Le demandeur fait par ailleurs valoir avoir régularisé un devis avec la société KOTRING, d’un montant de 59.343,67 euros, pour l’aménagement intérieur et les sols. Ce devis, accepté le 18 mai 2021, est produit. Il justifie avoir réglé la somme de 23.737,42 euros à titre d’acompte, ainsi que du fait que cette société a été radiée le 12 juillet 2024. Cependant, aucune pièce n’est versée permettant de démontrer le lien entre le manquement de la SARL AMZ MENUISERIE et l’impossibilité pour la société KOTRING d’exécuter sa prestation. De plus, l’absence de remboursement de l’acompte alors qu’elle a cessé son activité est imputable à la société KOTRING, étant observé que les documents produits ne font pas état d’une cessation d’activité dans le cadre d’une procédure collective, qui supposerait des difficultés financières.
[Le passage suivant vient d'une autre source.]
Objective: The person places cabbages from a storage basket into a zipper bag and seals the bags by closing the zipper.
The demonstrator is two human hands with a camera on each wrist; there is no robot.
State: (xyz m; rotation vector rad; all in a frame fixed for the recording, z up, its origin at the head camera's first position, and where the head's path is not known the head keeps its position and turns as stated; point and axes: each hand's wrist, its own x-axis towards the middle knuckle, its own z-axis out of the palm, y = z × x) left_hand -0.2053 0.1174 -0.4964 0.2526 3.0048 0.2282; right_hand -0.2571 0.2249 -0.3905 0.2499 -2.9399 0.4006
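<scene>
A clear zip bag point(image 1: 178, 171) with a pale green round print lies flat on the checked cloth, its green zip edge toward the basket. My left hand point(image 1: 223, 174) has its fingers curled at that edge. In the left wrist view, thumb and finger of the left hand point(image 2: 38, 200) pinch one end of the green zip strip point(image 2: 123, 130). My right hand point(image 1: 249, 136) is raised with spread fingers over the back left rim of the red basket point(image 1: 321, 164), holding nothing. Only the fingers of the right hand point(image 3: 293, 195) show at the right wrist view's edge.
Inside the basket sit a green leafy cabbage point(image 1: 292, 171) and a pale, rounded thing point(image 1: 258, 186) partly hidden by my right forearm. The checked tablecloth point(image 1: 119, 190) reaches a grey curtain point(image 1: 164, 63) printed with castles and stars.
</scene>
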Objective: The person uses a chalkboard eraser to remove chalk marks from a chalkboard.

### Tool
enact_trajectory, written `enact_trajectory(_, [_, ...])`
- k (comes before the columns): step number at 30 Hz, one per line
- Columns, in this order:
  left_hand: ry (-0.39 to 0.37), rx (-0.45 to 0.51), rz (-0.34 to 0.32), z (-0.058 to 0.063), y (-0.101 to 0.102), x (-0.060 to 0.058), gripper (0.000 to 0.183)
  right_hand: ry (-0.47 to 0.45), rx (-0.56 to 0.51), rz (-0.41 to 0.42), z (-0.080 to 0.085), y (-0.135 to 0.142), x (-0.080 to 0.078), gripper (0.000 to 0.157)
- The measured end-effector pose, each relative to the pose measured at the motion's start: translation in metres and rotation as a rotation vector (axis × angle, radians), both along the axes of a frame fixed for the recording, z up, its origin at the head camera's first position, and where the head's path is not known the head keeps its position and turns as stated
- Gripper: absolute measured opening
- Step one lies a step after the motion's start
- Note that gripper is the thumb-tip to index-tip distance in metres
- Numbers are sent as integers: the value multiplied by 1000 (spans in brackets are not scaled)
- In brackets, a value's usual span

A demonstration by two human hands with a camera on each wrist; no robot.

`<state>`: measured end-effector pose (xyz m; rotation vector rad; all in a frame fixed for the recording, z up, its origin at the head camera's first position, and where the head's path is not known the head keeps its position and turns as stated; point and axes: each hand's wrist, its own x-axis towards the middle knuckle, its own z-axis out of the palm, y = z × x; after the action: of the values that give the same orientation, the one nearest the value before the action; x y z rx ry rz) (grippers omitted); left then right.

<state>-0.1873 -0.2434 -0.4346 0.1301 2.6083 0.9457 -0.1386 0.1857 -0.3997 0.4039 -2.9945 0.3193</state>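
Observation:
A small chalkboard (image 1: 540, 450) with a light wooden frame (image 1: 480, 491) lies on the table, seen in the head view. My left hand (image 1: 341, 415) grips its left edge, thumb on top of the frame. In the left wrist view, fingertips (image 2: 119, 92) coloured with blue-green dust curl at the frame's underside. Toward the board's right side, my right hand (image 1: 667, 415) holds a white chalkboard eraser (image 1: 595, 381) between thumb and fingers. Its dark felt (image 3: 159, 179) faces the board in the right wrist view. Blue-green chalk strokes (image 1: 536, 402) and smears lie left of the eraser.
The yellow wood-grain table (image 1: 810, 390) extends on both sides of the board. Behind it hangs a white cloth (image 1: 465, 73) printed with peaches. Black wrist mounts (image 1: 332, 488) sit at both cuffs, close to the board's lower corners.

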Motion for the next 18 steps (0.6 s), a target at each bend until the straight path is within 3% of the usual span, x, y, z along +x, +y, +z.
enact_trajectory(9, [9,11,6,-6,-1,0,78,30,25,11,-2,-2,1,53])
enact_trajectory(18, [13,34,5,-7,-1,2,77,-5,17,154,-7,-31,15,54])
La demande de ce chef sera donc rejetée.
Enfin, l’absence de livraison des menuiseries a nécessairement généré un retard dans les travaux de construction, ainsi que la nécessité de réaliser des démarches, causant à Monsieur [J] [K] un préjudice moral. La SARL AMZ MENUISERIE sera condamnée à lui verser la somme de 2.000 euros en réparation de ce préjudice.
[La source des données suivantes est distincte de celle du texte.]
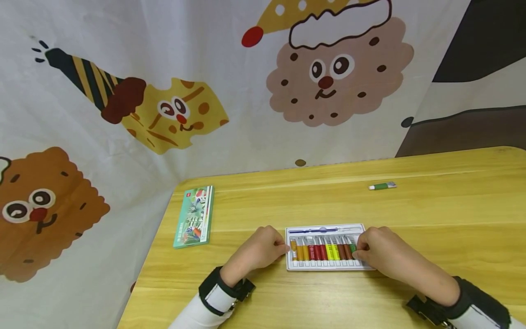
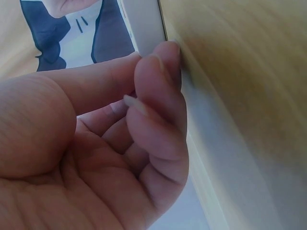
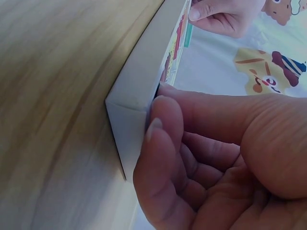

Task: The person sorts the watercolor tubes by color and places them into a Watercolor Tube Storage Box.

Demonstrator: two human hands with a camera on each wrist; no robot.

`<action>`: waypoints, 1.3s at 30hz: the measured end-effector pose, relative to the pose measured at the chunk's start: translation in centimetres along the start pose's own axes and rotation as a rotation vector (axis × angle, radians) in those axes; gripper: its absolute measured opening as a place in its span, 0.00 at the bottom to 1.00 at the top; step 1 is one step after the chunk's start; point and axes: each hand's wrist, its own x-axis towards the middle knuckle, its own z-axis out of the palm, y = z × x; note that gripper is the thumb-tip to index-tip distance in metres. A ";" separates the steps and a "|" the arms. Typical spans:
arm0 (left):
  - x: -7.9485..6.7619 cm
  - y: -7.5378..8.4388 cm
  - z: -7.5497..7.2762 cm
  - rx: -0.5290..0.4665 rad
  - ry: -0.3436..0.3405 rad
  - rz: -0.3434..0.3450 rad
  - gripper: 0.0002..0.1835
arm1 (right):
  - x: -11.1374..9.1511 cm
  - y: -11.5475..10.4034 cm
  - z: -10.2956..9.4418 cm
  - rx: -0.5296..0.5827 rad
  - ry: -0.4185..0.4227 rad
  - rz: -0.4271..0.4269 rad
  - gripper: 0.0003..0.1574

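A white plastic paint tray (image 1: pixel 328 268) lies on the table in front of me, holding a row of paint tubes (image 1: pixel 322 252) from ochre through red, yellow and brown to green. Along its far side lies a thin blue paintbrush (image 1: pixel 314 231). My left hand (image 1: pixel 263 246) pinches the tray's left edge between thumb and fingers. At the opposite end, my right hand (image 1: pixel 386 253) grips the right edge, its thumb over the rim by the green tube and its fingers against the outer wall (image 3: pixel 125 139). The tray's right corners are partly hidden behind that hand.
A teal illustrated box (image 1: pixel 193 217) lies at the table's left side. One loose green paint tube (image 1: pixel 382 186) rests toward the back right. Behind the wooden table (image 1: pixel 263 201) hangs a white cloth (image 1: pixel 238 146) with cartoon figures. Both wrists wear black straps with cameras.
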 end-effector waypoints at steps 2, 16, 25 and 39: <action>0.0 0.0 0.0 0.001 0.002 0.004 0.22 | 0.0 0.0 0.0 -0.003 0.003 -0.005 0.11; -0.1 -0.3 0.1 0.002 0.007 0.002 0.22 | 0.1 -0.2 0.1 0.010 -0.004 0.015 0.12; 0.0 0.0 0.0 -0.017 -0.001 -0.001 0.21 | 0.0 -0.3 -0.8 0.013 -0.008 -0.007 0.09; 0.0 0.1 0.0 -0.018 0.005 -0.003 0.21 | 5.2 5.9 -7.8 -0.395 0.255 -0.201 0.14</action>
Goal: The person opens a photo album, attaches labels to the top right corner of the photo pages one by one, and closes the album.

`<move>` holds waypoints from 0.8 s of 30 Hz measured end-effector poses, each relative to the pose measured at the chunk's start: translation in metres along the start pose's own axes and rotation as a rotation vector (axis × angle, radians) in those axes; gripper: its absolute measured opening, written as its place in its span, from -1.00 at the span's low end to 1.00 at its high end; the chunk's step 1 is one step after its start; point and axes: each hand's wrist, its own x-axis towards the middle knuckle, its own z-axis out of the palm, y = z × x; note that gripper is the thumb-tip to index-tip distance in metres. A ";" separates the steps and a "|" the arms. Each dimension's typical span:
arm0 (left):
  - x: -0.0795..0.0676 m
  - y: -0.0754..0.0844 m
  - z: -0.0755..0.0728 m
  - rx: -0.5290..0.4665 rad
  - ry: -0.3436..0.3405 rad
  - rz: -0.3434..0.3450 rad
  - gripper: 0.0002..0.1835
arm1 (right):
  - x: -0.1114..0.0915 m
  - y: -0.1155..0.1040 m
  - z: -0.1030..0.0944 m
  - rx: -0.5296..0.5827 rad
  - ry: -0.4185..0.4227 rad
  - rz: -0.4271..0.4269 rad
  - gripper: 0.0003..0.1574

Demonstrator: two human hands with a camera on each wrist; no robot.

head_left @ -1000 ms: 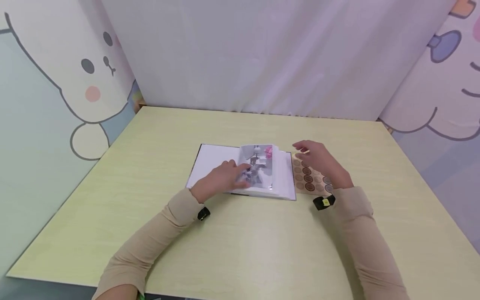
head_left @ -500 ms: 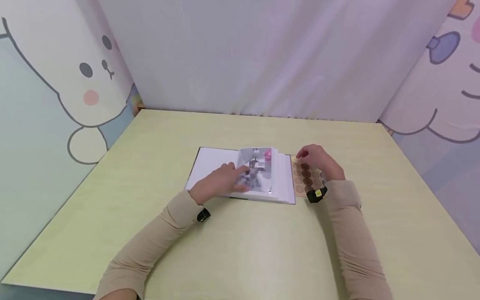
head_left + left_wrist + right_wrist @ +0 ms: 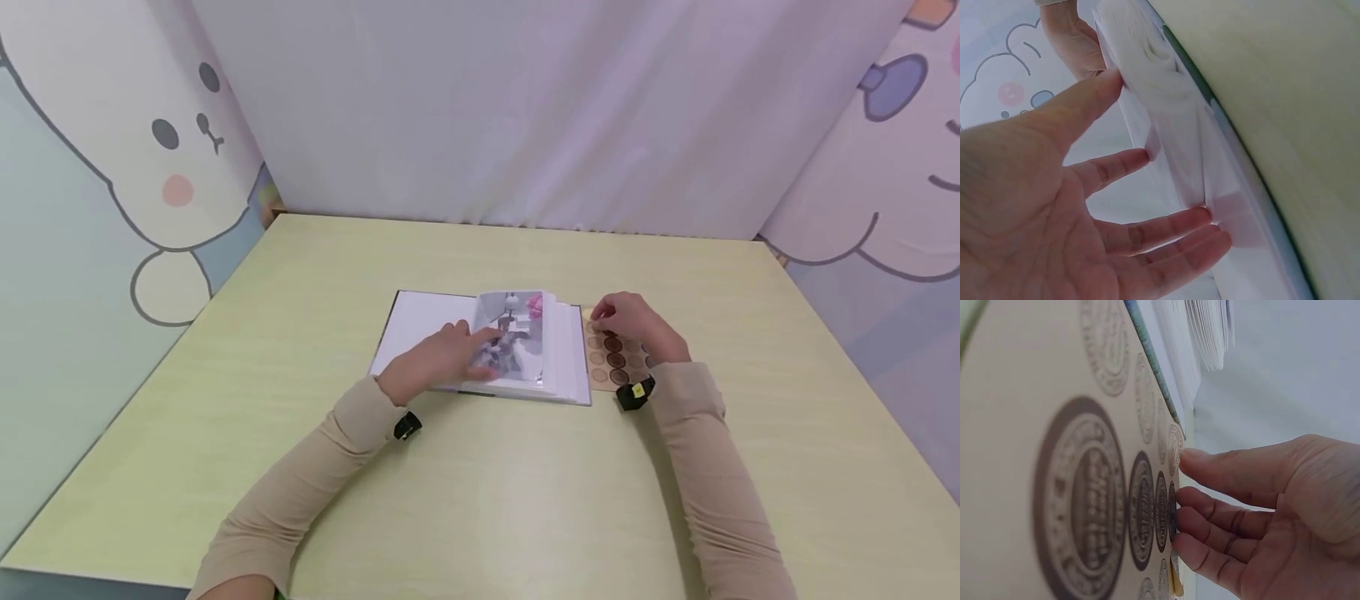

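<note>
A photo album point(image 3: 427, 312) lies open on the table, with a clear-sleeved photo page point(image 3: 517, 337) showing. My left hand point(image 3: 444, 358) rests on that page with its fingers spread. In the left wrist view its fingertips point(image 3: 1219, 240) touch the clear sleeves. Right of the album lies a tan sheet of round stickers point(image 3: 606, 367), some with dark rims. My right hand point(image 3: 633, 321) is at the sheet's far end. In the right wrist view its thumb touches a light round sticker point(image 3: 1175, 448) and other fingertips meet the sheet; I cannot tell whether a sticker is pinched.
The pale wooden table point(image 3: 480, 500) extends around the album and sheet. A white curtain point(image 3: 480, 117) hangs along its far edge, and panels with cartoon animals point(image 3: 165, 183) stand at both sides. Both wrists wear black cameras point(image 3: 634, 395).
My right hand has come down and leftward onto the sticker sheet, its thumb and fingers drawing closer together. The left hand stays on the album page.
</note>
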 end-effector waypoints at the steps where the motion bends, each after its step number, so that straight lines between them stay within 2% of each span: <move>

Succombant, la SARL AMZ MENUISERIE est condamnée aux entiers dépens de l’instance, ainsi qu’à verser à Monsieur [J] [K] une somme de 1.000 euros en application des dispositions de l’article 700 du Code de procédure civile.
PAR CES MOTIFS
Le Tribunal statuant par décision publique prononcée par mise à disposition au greffe, réputée contradictoire et susceptible de recours devant la Cour d’Appel de Grenoble :
PRONONCE la résolution du contrat conclu entre la SARL AMZ MENUISERIE et Monsieur [J] [K] suivant devis du 08 mars 2021 accepté le 18 mai 2021 ;
CONDAMNE la SARL AMZ MENUISERIE à verser à Monsieur [J] [K] la somme de 10.161 euros, en remboursement de l’acompte réglé ;
DEBOUTE Monsieur [J] [K] de sa demande de paiement de la somme de 16.170,98 euros au titre de son préjudice économique résultant du surcoût pour faire réaliser les travaux initialement commandés auprès de la SARL AMZ MENUISERIE ;
DEBOUTE Monsieur [J] [K] de sa demande de paiement de la somme de 23.737,42 euros au titre du préjudice financier résultant de l’acompte versé à la société KOTRING ;
CONDAMNE la SARL AMZ MENUISERIE à verser à Monsieur [J] [K] la somme de 2.000 euros en réparation de son préjudice moral ;
CONDAMNE la SARL AMZ MENUISERIE à verser à Monsieur [J] [K] la somme de 1.000 euros en application des dispositions de l’article 700 du Code de procédure civile ;
CONDAMNE la SARL AMZ MENUISERIE aux entiers dépens de l’instance.